Le ralentissement de l’activité ne rend-elle pas toutes les ambitions de verdissement du parc immobilier prévues d’ici 2050 pratiquement impossibles?

Non, je ne pense pas car il y a des obligations claires en la matière. Ensuite, les propriétaires n’auront bientôt pas d’autres solutions puisqu’ils observent que la valeur des logements énergivores se déprécie au fil du temps.

“La clé de toute cette crise est dans le logement existant.”

Et sans accélération de la production de logements neufs, nous pouvons quand même y parvenir?

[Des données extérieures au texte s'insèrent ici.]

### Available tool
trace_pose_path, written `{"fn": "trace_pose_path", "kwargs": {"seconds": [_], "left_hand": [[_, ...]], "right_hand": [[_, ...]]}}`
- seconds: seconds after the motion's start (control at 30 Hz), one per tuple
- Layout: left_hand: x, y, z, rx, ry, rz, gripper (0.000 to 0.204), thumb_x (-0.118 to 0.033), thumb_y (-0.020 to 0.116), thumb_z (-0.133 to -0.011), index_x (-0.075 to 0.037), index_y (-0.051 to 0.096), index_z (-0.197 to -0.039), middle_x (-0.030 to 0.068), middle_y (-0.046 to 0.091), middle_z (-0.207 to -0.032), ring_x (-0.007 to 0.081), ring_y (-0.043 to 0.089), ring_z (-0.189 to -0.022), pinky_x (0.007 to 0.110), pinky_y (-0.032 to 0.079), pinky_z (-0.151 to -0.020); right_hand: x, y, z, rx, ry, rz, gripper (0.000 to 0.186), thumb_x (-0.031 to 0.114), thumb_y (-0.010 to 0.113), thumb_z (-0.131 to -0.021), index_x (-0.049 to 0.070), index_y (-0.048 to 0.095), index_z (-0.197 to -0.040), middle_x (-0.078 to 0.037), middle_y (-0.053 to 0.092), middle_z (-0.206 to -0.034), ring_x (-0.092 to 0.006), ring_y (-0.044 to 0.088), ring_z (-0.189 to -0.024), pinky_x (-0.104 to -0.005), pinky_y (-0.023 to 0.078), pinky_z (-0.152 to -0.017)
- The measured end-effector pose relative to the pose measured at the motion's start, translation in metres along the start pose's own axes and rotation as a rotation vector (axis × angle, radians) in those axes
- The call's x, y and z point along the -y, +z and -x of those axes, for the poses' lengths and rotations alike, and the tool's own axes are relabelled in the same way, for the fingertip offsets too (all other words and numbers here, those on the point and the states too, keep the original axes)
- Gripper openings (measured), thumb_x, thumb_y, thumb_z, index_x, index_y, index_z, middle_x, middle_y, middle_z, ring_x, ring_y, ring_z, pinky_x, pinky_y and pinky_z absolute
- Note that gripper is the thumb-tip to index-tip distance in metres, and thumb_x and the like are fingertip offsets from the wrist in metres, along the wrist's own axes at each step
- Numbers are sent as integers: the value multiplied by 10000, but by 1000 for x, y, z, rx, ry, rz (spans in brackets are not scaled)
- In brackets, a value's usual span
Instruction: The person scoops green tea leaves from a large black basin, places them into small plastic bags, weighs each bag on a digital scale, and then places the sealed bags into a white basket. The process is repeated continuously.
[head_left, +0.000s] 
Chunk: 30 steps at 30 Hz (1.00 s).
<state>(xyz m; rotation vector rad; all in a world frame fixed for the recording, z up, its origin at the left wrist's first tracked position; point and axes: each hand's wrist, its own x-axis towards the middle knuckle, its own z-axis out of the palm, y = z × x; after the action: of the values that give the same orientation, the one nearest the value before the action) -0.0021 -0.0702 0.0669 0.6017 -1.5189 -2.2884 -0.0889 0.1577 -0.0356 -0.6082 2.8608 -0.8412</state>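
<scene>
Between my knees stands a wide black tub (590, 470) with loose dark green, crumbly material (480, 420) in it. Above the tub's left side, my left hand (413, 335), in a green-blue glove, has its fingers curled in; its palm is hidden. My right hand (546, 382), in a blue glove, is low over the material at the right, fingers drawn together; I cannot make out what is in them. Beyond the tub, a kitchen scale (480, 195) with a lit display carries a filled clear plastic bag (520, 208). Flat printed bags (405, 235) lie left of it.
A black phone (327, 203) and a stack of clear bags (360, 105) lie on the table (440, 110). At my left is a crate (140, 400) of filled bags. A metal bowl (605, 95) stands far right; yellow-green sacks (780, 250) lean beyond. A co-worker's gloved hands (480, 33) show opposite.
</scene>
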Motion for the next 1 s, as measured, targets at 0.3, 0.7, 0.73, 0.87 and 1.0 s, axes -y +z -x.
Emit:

Mais nous n’en avons pas forcément besoin partout! La production de logements de qualité n’est pas liée qu’à la construction. Par exemple en France, il faut produire 500.000 logements par an. Cela signifie qu’il faut peut-être construire 200.000 logements mais qu’il faut surtout en remettre 300.000 sur le marché via la rénovation et la réhabilitation des passoires dites thermiques mais également en réallouant les locations touristiques de courte durée sur le marché locatif classique. Ces dernières sont sorties du stock et doivent retrouver de la valeur.

La clé de toute cette crise est dans le logement existant. Dire que les demandes de permis diminuent ou que les mises en chantier sont en recul n’est plus réellement un indicateur valable pour évaluer la dynamique des marchés immobiliers en Europe car la rénovation va primer davantage dans le contexte actuel de la transition énergétique et écologique et de la crise climatique.

Le discours des promoteurs est quand même d’affirmer que nous n’atteindrons pas ces objectifs environnementaux, et donc une PEB A, sans constructions neuves…

Les fédérations et des lobbys des promoteurs immobiliers défendent bien évidemment les bienfaits de la construction neuve. Mais certains grands promoteurs ont développé des filiales de rénovation du parc existant parce qu’ils se rendent compte que l’avenir est également sur ce segment. Le promoteur immobilier n’est plus le seul acteur dans la production de logements. De nouveaux entrants arrivent. Ils doivent s’en rendre compte.